New Rules for Cookies
Cookies are small information files originating from visited
websites which the browser stores on the user's computer. Those
same websites can read the information in the files during a next
visit of the user. This way the website recognizes the user and it
can thus be prevented, inter alia, that the user has to
submit this information again during a subsequent visit to the
website. It is also possible, to a limited extent, to use cookies
to track the surfing behavior of users.
In principle, the cookies are for the users' convenience. On
the other hand, by means of cookies extensive information about
internet users can be collected in a simple way. It is possible -
for instance for advertisers - to create user profiles in a simple
and unnoticed manner and - especially if the users can be
identified - to infringe their personal privacy.
The applicable laws
The use of cookies is regulated in Article 5 (3) of the e-Privacy
Directive (2002/58/EC), in which it is stipulated that the storage
of cookies is only allowed on condition that (i) the user concerned
is provided with clear and comprehensive information in accordance
with Directive 95/46/EC, inter alia about the purposes of
the processing, and (ii) that the user will be offered the
opportunity to refuse such processing.
Incidentally, these two requirements do not apply if the sole
purpose of installing the cookie is to carry out or facilitate the
transmission of the communications, or if this is strictly
necessary in order to provide a service requested by the user.
In the Netherlands, the provision of Article 5 (3) of the e-Privacy
Directive has been implemented in Article 4.1 of the Universal
Service and End Users Decree (Besluit Universele
Dienstverlening en Eindgebruikersbelangen (BUDE)), which
stipulates that the required provision of information must be made
prior to the installation of the cookie. In this regard
the BUDE clearly deviates from the Directive and prescribes that
during the first visit to a website information must first be
shown, for instance by means of a pop-up or lead-in page, before a
cookie is installed. In practice, this poses such a hindrance that
almost all websites suffice by giving information about cookies in
their online privacy statement. In the Netherlands this practice
seems to be tolerated.
The question is what the amended e-Privacy Directive will change in
this respect. The new Article 5 (3) stipulates with respect to the
installation of a cookie that the permission of the user
is required, after he has been provided with clear and
comprehensive information about, inter alia, the
purposes of the processing.
Permission
Therefore, in order to install a cookie the user's permission
is required. It appears from the preamble pertaining to the amended
directive that the permission by the user can also be given by
means of the settings of the browser or a different application.
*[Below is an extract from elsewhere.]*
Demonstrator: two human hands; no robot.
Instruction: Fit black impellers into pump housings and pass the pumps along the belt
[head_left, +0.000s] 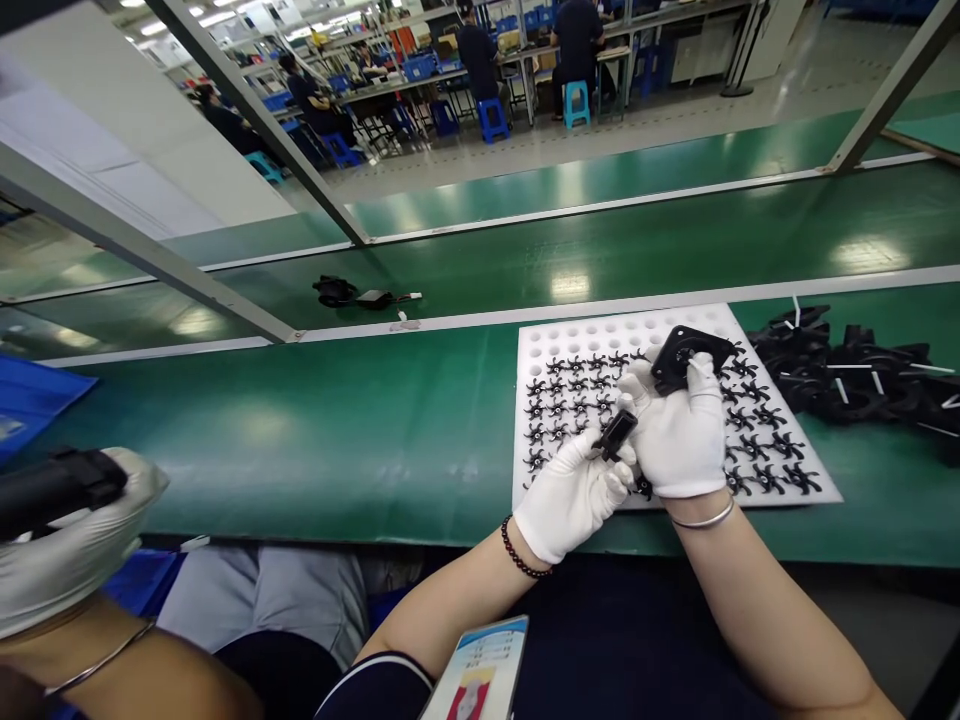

Apparently, in the eyes of the Commission this also meets the
requirements regarding permission that apply on the basis of the
general Privacy Directive (95/46/EC). On the basis of this
Directive there must in any case be a freely-given, specific and
informed expression of will. In concrete terms this seems to mean
that when the browser of the user is set in such a manner that the
installation of a cookie is accepted, the requirement of permission
has been met.
As a standard almost all browsers automatically accept cookies.
Therefore, a user must actively change the settings in order to
ensure that cookies are refused. Many users, however, are not aware
of their browser settings or how they can be adjusted. Therefore
the question is whether changing or not changing the settings of a
browser can indeed be regarded as a freely-given and specific
expression of will of a user. If the European legislator is of the
view that this is the case, this may have far-reaching consequences
for the interpretation of the concept of permission under the
general privacy legislation. As a result, the requirement of
permission would become an empty shell. It will mainly depend on
the Dutch legislator who has to implement the amended Directive and
who has to substantiate the concept of permission whether it will
come to this.
Information
According to the second requirement, prior to the request for
permission the user will have to be provided with certain
information. This provision of information must be clear and
comprehensive and must also take place in a user-friendly way as
much as possible. Just like under current Dutch law it now also
seems to be required on a European level to first show a pop-up or
lead-in page during the first visit to a website in order to meet
the requirement of information before obtaining permission via the
browser settings. In practice this is a method that is not very
practicable and extremely unfriendly to users.
It is clear that the European legislator had little attention for
practice when the new cookie rules were elaborated. Moreover, the
question is whether on the basis of the new European legislation
the national regulatory authority (in the Netherlands: OPTA) will
now indeed take action against a practice that seemed to
be tolerated in the Netherlands to date.
In that case the current practice must be adjusted and informing
the user about cookies via the privacy statement is not sufficient
anymore. But how can websites give substance to the requirement of
permission and information in a user-friendly manner? Time will
have to tell how the new rules will be implemented in the
Netherlands and how practice will subsequently deal with them.
All this does not alter the fact that cookies may violate the right
to respect of the personal privacy of mostly unknowing users. It
would show vision if the Dutch legislator would take this into
account and propose a system in which the advantages of cookies may
be maintained while the risks will be limited. It is obvious that
in that case there should especially be looked at possibilities to
prevent the link between the cookie and an identified user.